== Exercise materials ==
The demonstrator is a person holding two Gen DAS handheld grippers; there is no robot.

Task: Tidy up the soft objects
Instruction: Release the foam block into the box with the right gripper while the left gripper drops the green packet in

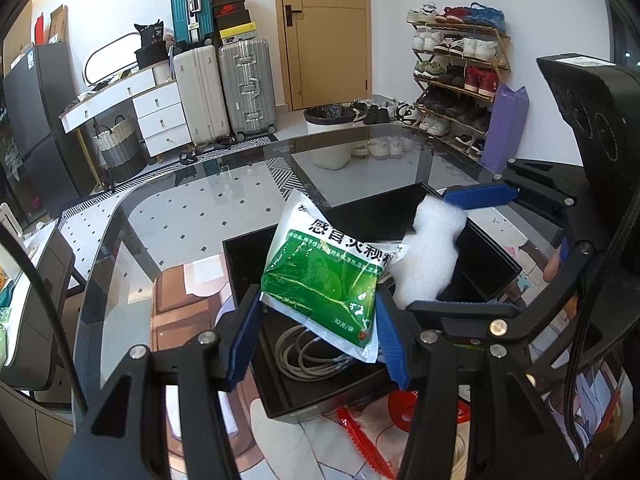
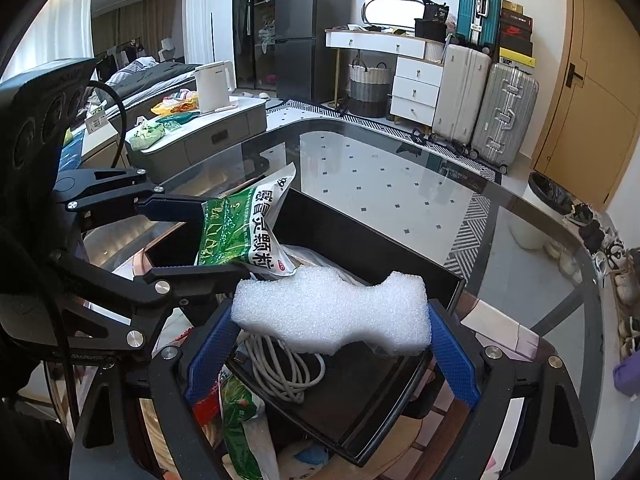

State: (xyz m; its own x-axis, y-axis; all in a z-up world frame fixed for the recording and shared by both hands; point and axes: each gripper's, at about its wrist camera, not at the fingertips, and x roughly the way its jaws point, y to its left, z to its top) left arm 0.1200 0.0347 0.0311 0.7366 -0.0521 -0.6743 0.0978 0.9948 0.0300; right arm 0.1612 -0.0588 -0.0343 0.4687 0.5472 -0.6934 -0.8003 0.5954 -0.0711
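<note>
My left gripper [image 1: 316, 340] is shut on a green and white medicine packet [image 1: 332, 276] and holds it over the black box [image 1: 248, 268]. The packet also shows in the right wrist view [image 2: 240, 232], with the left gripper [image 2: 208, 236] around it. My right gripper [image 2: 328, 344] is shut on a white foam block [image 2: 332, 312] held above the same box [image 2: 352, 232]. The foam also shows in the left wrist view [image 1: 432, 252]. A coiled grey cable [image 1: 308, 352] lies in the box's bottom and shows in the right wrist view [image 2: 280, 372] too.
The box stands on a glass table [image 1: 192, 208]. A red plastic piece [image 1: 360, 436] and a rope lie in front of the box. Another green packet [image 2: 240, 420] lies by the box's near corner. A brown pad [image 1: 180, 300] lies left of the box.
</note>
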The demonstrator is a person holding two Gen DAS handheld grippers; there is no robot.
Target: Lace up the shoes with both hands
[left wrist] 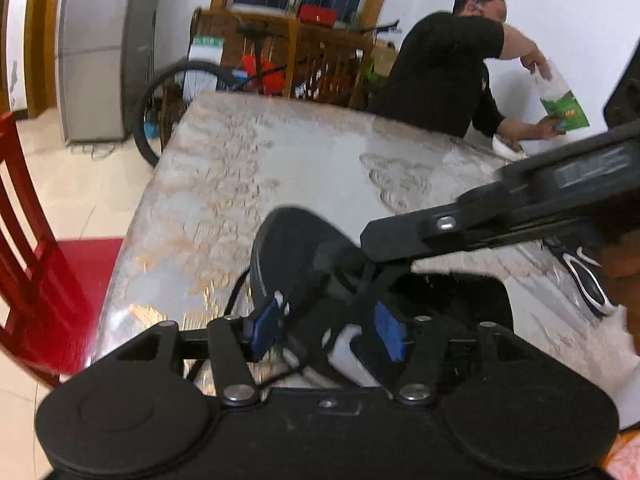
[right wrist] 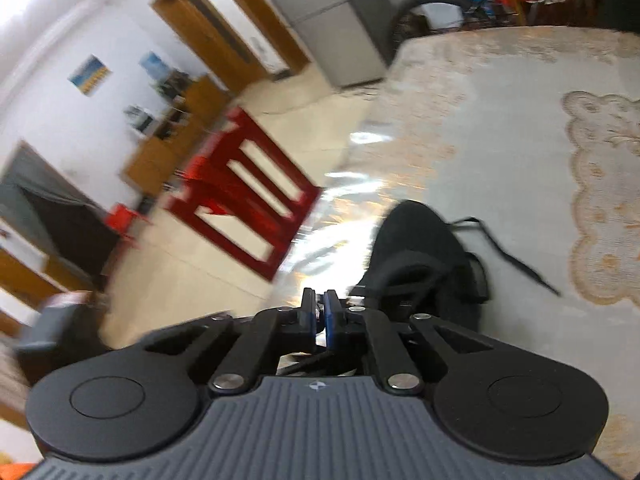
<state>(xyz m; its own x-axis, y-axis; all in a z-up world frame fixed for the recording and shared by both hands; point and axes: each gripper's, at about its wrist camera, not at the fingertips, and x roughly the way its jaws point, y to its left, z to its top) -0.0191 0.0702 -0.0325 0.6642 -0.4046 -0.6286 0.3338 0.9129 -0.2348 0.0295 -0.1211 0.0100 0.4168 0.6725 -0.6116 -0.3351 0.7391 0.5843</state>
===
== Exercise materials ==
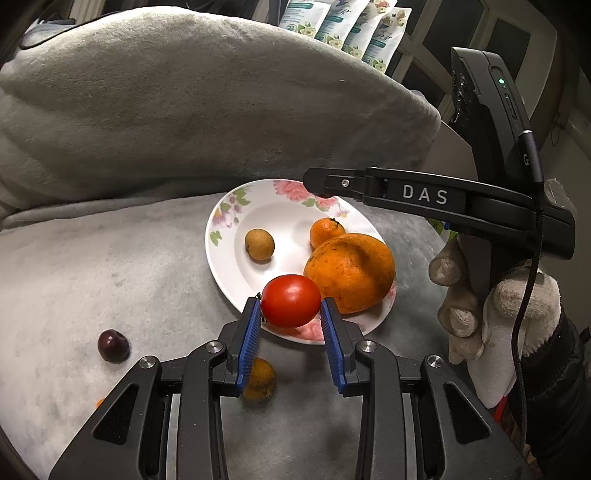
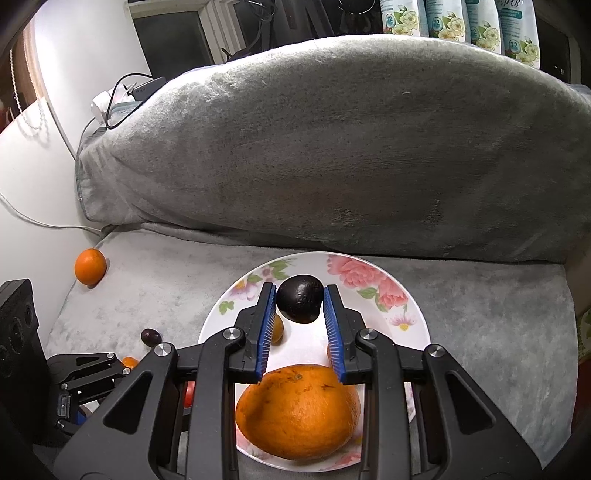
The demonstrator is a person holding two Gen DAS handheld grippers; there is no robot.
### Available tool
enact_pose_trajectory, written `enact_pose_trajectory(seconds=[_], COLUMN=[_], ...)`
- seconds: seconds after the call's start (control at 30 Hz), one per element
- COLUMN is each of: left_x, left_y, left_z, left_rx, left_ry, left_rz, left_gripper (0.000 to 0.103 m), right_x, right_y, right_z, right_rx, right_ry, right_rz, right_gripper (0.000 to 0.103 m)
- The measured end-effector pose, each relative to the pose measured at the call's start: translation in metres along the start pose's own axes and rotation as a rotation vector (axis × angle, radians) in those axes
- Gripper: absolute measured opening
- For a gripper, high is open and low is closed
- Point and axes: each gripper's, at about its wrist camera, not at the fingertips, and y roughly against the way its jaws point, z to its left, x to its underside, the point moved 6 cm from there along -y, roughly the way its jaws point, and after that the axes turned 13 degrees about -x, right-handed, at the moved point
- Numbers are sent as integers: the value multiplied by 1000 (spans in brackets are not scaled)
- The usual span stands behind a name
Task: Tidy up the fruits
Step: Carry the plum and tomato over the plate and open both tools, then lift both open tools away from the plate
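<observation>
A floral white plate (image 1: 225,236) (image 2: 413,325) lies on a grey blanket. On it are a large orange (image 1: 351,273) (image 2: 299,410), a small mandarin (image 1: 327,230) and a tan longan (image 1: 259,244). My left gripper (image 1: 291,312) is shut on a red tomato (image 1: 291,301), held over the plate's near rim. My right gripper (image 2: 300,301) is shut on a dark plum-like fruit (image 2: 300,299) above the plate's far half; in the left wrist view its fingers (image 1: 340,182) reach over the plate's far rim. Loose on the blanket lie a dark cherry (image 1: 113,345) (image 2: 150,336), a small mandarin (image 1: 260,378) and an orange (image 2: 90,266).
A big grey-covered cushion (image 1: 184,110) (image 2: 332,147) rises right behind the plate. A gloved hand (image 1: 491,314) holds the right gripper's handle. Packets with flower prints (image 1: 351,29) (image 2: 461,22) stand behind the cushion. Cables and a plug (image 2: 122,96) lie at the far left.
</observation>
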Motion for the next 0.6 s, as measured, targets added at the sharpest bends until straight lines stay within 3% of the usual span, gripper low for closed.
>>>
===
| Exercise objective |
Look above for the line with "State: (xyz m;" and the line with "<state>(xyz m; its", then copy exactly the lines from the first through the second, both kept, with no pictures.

| Response area |
State: (xyz m; its own x-axis, y-axis; all in a z-up world frame fixed for the recording and shared by both hands; point and axes: each gripper's, at about its wrist camera, not at the fingertips, and x roughly the way its jaws point, y to its left, z to its top) left arm 0.1200 0.0347 0.0311 0.7366 -0.0521 -0.6743 0.0978 0.9948 0.0300; right arm 0.1612 -0.0588 -0.0343 0.4687 0.5472 -0.6934 -0.8003 0.5954 -0.0711
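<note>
My left gripper [image 1: 316, 340] is shut on a green and white medicine packet [image 1: 332, 276] and holds it over the black box [image 1: 248, 268]. The packet also shows in the right wrist view [image 2: 240, 232], with the left gripper [image 2: 208, 236] around it. My right gripper [image 2: 328, 344] is shut on a white foam block [image 2: 332, 312] held above the same box [image 2: 352, 232]. The foam also shows in the left wrist view [image 1: 432, 252]. A coiled grey cable [image 1: 308, 352] lies in the box's bottom and shows in the right wrist view [image 2: 280, 372] too.
The box stands on a glass table [image 1: 192, 208]. A red plastic piece [image 1: 360, 436] and a rope lie in front of the box. Another green packet [image 2: 240, 420] lies by the box's near corner. A brown pad [image 1: 180, 300] lies left of the box.
</note>
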The demonstrator is a person holding two Gen DAS handheld grippers; there is no robot.
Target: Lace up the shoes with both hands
[left wrist] 
[right wrist] 
<state>(xyz m; its own x-axis, y-axis; all in a z-up world frame fixed for the recording and shared by both hands; point and axes: each gripper's, at about its wrist camera, not at the fingertips, and x roughly the way its jaws point, y to its left, z to its top) -0.0191 0.0702 -0.0325 0.6642 -0.4046 -0.6286 0.3338 0.9129 -0.2348 0.0295 -0.1211 0.0100 0.4168 0.6725 -0.6116 -0.3351 0.7391 0.5843</state>

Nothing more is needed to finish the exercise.